わたくしは影に身を潜めたまま、息を整える。
男は二人。
倉庫の中で何かを運び出している。
箱だ。
大きくはない。
けれど中身は、おそらく――
「慎重に扱え。それは王宮に出す予定だったものだ」
「ですが、これがなくなると……」
「問題ない。
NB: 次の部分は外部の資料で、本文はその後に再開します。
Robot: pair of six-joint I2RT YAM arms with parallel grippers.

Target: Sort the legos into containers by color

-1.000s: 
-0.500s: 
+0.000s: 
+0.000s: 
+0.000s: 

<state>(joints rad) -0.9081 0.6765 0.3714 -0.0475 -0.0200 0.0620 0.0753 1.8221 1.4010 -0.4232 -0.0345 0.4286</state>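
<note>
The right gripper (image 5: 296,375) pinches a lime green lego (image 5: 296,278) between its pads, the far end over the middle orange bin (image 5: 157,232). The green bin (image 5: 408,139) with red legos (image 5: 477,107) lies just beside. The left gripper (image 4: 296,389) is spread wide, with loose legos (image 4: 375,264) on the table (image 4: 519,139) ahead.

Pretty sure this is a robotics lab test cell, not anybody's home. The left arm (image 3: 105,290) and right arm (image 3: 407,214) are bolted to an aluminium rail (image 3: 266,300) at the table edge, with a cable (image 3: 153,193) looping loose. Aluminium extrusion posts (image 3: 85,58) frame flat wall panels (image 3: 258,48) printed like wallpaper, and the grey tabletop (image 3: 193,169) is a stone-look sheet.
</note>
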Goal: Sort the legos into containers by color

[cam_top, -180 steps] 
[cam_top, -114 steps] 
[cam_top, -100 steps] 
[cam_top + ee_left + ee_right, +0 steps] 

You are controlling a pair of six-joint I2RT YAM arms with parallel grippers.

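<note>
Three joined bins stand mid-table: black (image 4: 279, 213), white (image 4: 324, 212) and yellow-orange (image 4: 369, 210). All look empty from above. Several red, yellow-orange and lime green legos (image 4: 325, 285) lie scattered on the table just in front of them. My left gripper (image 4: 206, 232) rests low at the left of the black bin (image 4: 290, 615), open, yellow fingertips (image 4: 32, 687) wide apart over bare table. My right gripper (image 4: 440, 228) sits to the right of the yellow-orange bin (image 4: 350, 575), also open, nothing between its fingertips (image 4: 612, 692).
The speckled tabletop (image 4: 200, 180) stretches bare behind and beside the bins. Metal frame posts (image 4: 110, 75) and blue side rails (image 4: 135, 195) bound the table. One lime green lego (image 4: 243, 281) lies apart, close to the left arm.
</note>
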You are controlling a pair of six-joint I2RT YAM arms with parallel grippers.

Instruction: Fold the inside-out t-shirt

すでに“代わり”は用意されている」
代わり。
なるほど。
証拠の差し替え。
あまりにもわかりやすい。
だからこそ、気づかれにくい。
わたくしは一歩、前に出た。
「その箱、少し拝見してもよろしいかしら」
声をかける。
男たちが一斉に振り向いた。
「レティシア様……!?」
驚きが顔に出ている。
当然だ。
ここにいるはずのない人間が、いるのだから。
「こんな時間に、何をしていらっしゃるの?」
「い、いえ……その……」
「説明は結構ですわ」
わたくしはゆっくりと近づいた。
逃げる気配はない。
逃げられない。
それも理解している。
「箱を開けて」
「ですが――」
「開けて」
言葉を重ねる。
強くはない。
けれど、逆らう理由を奪う言い方。
男の一人が、震える手で蓋を外した。
中身が見える。
書類だ。
数枚。
そのうちの一枚を取り上げる。
ざっと目を通す。
――温室管理記録。
日付が、改ざんされている。
わたくしが関与したように見える形で。
「……雑ですわね」
思わず口に出る。
もっと巧妙にやると思っていたのに。
あるいは。
わたくしが気づかない前提だったのか。
「これは処分する予定だったのね」
「……はい」
答えた。
正直なものだ。
もう隠す意味がないと判断したのだろう。
賢明だ。
「では、そのまま持ってきなさい」
「は?」
「わたくしの部屋へ」
男たちが顔を見合わせる。
迷っている。
当然だ。
これは“命令”ではない。
けれど。
「今、この場で逆らう選択をする?」
静かに問う。
選ばせる。
そして――
選ばせた時点で、勝敗は決まる。
男たちは視線を落とした。
「……承知いたしました」
箱を持ち上げる。
重さがあるらしい。
それを確認して、わたくしは踵を返した。
「来なさい」
歩き出す。
背後に足音がついてくる。
これで一つ。
証拠は、消えない。
それだけではない。
“誰が何をしたか”も、こちらに残る。
廊下へ戻る。
そこで。
「見事ですね」
声が落ちた。
壁際に、いつの間にか人影がある。
驚かない。
むしろ、来ていると思っていた。
「盗み聞きはお得意で?」
「今夜は偶然が多い」
アシュレイ・クロードは、壁にもたれたままこちらを見ていた。
男たちは彼に気づいた瞬間、顔色を変える。
当然だ。
相手が悪すぎる。
「そのまま進みなさい」
わたくしは言う。
「この方は気にしなくていいわ」
むしろ。
見せるためにいる。
男たちは慌てて通り過ぎていく。
残るのは、わたくしと彼だけ。
「証明、ですか」
「ええ」
「想像以上に早い」
彼はわずかに笑った。
楽しそうに。
「これで一つ」
わたくしは言う。
「わたくしに利用価値があると証明できたかしら」
彼は少しだけ考える素振りを見せる。
わざとだ。
焦らすための間。
けれど。
嫌いではない。
「合格点です」
「それは光栄ですわね」
「ですが」
彼は一歩、近づいた。
距離が縮まる。
「まだ足りない」
そう来ると思っていた。
「何が」
「あなた自身の“切り札”です」
切り札。
なるほど。
ただの証拠集めでは足りない。
もっと決定的なもの。
関係を縛るもの。
彼はそれを求めている。
「では次は、そちらの番ですわね」
「おや」
「あなたの条件も、聞いていませんもの」
彼は少しだけ目を細めた。
試すように。
測るように。
「いいでしょう」
その声が、わずかに低くなる。
「では提示します」
空気が変わる。
今までの軽さが消える。
これは――
本気の話だ。
「あなたは、すべてを捨てられますか?」
問いが落ちる。
重い。
けれど。
わたくしは迷わなかった。
「すでに捨てられましたわ」
彼は一瞬だけ、言葉を止めた。
そして。
笑う。
今までで一番、満足そうに。
「なら問題ない」
その瞬間。
関係が、一段階進んだ。
共犯。
まだ名前はついていない。
けれど。
もう、後戻りはできない。
「では始めましょう」
彼が言う。
「あなたの断罪を、本当に無意味にするために」
わたくしは頷いた。
さて。
ここからが、本番ですわね。
ついに主人公が「行動」で証明しました。
ここから共犯関係が本格的に動き出します。